Представив ушки на этой голове, я понимаю, что щенки мутантов от наших котят в этом возрасте не отличаются ничем. Именно это осознание почему-то очень для меня болезненно, убивать, по сути, детей мне будет сложно. Хотя я понимаю, что мне устроят, если не буду убивать – о смерти молить стану. Сделать мои последние часы очень мучительными они смогут точно, поэтому выхода у меня нет. Впрочем, подумать об этом можно и позже, а сейчас просто идти на собеседование.
Инструктаж проходит довольно формально и заканчивается как-то очень быстро. Нам рассказывают о том, что во время стажировки мы никто и звать нас никак. Но это для меня не новость, я в таком положении всю свою жизнь, поэтому даже не удивляюсь, а вот некоторые фелис пугаются. Что тут пугаться, надо просто привыкнуть. Я же привыкла? Значит, нет в этом ничего сложного.
Пока мы не прошли тесты, прав ни у кого из нас нет. Это значит, например, что меня могут наказать за недостаточное прилежание, как котенка, ну или просто выкинуть на улицу. Это тоже не новость, как и необходимость лизать сапоги каждому офицеру. Надеюсь, только фигурально, хотя, если придется, буду. Зачатки гордости из меня выбили еще пять весен назад, так что если я не хочу боли…
Подойдя к двери, за которой со мной будут беседовать, отмечаю ее толщину и видный даже отсюда – с запертой стороны – слой звукоизоляции. От одного этого мне становится очень страшно. Не зря комната так хорошо звукоизолирована, не зря. Что же со мной будет? Несколько глубоких вдохов, чтобы успокоиться, и, удостоверившись, что наверху горит знак «свободно», тяну ручку. Внутри темно, но я все равно делаю шаг вперед, потому что темнота для фелис не проблема.

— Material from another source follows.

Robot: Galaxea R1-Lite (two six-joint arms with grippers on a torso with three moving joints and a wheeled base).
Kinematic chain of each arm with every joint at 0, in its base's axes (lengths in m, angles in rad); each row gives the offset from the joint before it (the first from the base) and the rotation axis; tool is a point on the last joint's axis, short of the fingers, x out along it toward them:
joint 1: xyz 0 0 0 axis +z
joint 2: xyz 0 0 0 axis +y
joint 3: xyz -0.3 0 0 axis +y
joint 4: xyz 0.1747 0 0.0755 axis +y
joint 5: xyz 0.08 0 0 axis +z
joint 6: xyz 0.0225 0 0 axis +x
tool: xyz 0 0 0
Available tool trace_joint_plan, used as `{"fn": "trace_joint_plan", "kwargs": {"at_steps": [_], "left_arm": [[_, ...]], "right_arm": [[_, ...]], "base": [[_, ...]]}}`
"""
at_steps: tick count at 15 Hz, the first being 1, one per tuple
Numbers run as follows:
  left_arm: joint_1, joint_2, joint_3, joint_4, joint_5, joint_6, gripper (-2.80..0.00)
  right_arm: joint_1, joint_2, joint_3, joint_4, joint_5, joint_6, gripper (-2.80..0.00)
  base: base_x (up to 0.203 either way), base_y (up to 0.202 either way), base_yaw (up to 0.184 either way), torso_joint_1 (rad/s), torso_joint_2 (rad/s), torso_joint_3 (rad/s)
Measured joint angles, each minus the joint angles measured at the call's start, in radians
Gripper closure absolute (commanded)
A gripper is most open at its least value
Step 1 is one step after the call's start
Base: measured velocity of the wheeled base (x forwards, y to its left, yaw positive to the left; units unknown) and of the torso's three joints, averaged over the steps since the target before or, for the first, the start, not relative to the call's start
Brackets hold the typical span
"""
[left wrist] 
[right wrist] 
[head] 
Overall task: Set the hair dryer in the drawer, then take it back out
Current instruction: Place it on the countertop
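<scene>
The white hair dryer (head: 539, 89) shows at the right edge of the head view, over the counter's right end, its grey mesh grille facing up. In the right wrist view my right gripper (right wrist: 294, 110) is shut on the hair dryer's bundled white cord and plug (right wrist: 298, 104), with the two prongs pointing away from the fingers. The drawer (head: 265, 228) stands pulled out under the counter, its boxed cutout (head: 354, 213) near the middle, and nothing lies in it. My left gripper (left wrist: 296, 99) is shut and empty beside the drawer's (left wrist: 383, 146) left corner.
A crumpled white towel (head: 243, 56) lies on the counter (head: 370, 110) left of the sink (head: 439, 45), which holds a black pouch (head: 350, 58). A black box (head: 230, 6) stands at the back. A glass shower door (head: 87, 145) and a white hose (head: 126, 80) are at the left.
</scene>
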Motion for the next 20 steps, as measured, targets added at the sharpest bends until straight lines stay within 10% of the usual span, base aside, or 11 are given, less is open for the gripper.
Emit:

Стоит двери с тихим клацаньем закрыться за спиной, и сильный удар в живот бросает меня на пол. Загорается яркий свет, а между тем я получаю еще один удар, и еще. Я пытаюсь закрыться, перевернуться, но какая-то сила сдергивает с меня юбку, и вдруг перед самыми глазами я вижу огромный… ну, тот орган, которым оплодотворяют. Мне с силой раздвигают ноги, но, увидев, кто это делает, я начинаю сопротивляться изо всех сил – безухий мутант хочет меня заразить. Если у него получится – меня сожгут, чтобы не распространяла инфекцию. Это все знают! Я прижимаю ноги к животу и резко бью его, а потом как-то вскакиваю, хватаю стул и бью еще и по голове, откуда только силы берутся!